House investigators on Thursday said they will charge senior Rep. Charles B. Rangel with ethics violations, setting the stage for an unpleasant battle that could haunt Democrats as they prepare to face voters in November.
The accusations will be made public next week, when a subcommittee of the House ethics panel meets for the first time to consider the charges. The bipartisan group of eight lawmakers then will determine whether the allegations have been proved.
Mr. Rangel, the longtime top Democrat on the House Ways and Means Committee who stepped down under pressure in March, has been under investigation by the panel for two years. At issue is a plethora of subjects, including Mr. Rangel’s ownership of several rent-controlled apartments in New York; his failure to report $75,000 in earnings on tax returns; and use of his official position to raise money for the Charles B. Rangel Center for Public Service at City College of New York.
The raspy-voiced Harlem Democrat, a decorated Korean War veteran who has spent nearly 40 years in Congress, has long shrugged off the accusations as being overblown. But he eventually relinquished his powerful post on the tax-writing panel after he was formally admonished for taking a corporate-backed trip to the Caribbean.
“I look forward to airing this thing,” Mr. Rangel told reporters Thursday, insisting the allegations against him have no substance, according to the Associated Press.
“I am pleased that, at long last, sunshine will pierce the cloud of serious allegations that have been raised against me in the media,” he said.
Citizens for Responsibility and Ethics in Washington called on Mr. Rangel to resign.
“Today’s action demonstrates that the notoriously lax ethics committee has found substantial reason to believe that Rep. Rangel has violated federal law, House rules, or both. Now the question is whether Rep. Rangel will resign or endure a public trial that promises to be filled with detailed and undoubtedly embarrassing revelations of wrongdoing,” said Melanie Sloan, executive director of the watchdog organization. “The time clearly has come for him to resign.”
Republicans pounced on the news, taking specific aim at House Speaker Nancy Pelosi, California Democrat.

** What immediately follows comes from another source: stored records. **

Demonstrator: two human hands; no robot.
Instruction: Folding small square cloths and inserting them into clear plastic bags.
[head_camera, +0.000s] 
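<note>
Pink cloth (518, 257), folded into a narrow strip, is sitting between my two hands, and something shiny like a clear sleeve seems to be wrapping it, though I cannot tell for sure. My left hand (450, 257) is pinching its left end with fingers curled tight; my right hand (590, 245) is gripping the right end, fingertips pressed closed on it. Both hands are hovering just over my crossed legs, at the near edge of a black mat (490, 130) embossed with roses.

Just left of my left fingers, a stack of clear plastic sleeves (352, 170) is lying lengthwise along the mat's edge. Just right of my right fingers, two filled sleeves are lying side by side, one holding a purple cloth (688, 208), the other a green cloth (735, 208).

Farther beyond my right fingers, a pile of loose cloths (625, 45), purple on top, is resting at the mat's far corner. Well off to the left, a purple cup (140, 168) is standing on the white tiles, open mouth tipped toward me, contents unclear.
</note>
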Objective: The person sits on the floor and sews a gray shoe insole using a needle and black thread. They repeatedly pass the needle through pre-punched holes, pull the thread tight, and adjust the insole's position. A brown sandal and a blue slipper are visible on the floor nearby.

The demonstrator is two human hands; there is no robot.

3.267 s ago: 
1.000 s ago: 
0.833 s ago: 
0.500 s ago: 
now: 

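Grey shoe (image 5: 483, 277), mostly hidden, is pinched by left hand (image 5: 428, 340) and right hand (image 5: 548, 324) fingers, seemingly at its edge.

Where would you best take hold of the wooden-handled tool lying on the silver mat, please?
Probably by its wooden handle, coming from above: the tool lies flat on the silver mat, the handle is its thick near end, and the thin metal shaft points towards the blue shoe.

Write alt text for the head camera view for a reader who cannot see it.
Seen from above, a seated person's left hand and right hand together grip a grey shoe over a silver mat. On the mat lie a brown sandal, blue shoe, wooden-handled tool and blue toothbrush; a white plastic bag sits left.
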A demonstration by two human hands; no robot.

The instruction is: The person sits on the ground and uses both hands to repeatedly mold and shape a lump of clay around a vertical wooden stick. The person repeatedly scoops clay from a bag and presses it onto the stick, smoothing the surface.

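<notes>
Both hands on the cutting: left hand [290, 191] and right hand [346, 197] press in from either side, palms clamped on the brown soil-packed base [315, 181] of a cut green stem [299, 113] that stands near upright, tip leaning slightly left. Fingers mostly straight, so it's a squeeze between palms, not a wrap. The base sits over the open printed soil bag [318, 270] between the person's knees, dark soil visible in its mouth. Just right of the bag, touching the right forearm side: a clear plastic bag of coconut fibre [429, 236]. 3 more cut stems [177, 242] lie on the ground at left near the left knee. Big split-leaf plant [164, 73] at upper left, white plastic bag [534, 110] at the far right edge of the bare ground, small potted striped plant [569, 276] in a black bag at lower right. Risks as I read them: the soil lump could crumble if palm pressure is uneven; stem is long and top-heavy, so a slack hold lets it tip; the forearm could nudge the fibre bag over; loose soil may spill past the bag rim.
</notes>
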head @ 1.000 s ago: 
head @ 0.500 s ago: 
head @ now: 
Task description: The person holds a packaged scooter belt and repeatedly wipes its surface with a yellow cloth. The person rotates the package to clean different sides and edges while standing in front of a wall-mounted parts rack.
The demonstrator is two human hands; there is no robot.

“Today’s announcement is a sad reminder of Speaker Pelosi’s most glaring broken promise: to ’drain the swamp’ in Washington. Instead of presiding over ’the most honest, most open and most ethical’ Congress in history, Washington Democrats have presided over a string of bailouts, job-killing government takeovers and other backroom deals,” said House Minority Leader John A. Boehner, Ohio Republican.
Ken Spain, a spokesman for House Republicans’ campaign arm, chimed in: “For over two years, the Charlie Rangel saga dragged on while Speaker Pelosi not only sat idly by, but encouraged her members to vote against an investigation into the deeply troubling matters at hand. It appears that Charlie Rangel will finally be judged by a jury of his peers, but unfortunately for the speaker, the verdict is already out on what she promised would be the ’most ethical Congress in history.’”
Asked about Mr. Rangel, a Pelosi spokesman said: “The action today would indicate that the independent, bipartisan ethics committee process is moving forward.”
Republicans are hoping to reverse the ethics issue and turn it against Democrats. During the 2006 election season, Mrs. Pelosi charged that former Rep. Tom DeLay, a longtime House Republican leader who resigned under investigation that year, had led the GOP astray.
A spokesman for the Democratic National Committee hit back at suggestions that the Rangel case could hurt Democrats in November, noting that neither party has a monopoly on ethical infractions.
“I’m not sure how far the party of [Sen. David] Vitter, [Sen. John] Ensign and [Gov. Mark] Sanford will get with that line of attack, but more fundamentally the choice this fall will be between Democrats who will continue to move the country forward, keep producing jobs and growing the economy, and Republicans who promise to take us back to the ’exact same agenda’ that brought the economy to the brink,” DNC spokesman Hari Sevugan said.
The GOP has had several high-profile ethics problems. Mr. Vitter, of Louisiana, years ago admitted to having visited a prostitute. Nevada’s Mr. Ensign is being investigated for money he gave to a former aide with whom he had an affair. Mr. Sanford, the governor of South Carolina, divorced his wife after revealing that he was carrying on with an Argentine mistress, whom he secretly visited while in office.
A Democratic strategist argued that the Rangel case is not as “nefarious” as the fiasco congressional Republicans faced in 2006.
“This isn’t widespread like 2006 where the scandal touched dozens of Republicans, where the scandal had a nefarious and easily identifiable nexus in Jack Abramoff and where the scandal confirmed what people already suspected about Republicans — that they were too cozy with lobbyists,” the strategist said.
A White House spokesman had no comment on Mr. Rangel’s situation Thursday evening.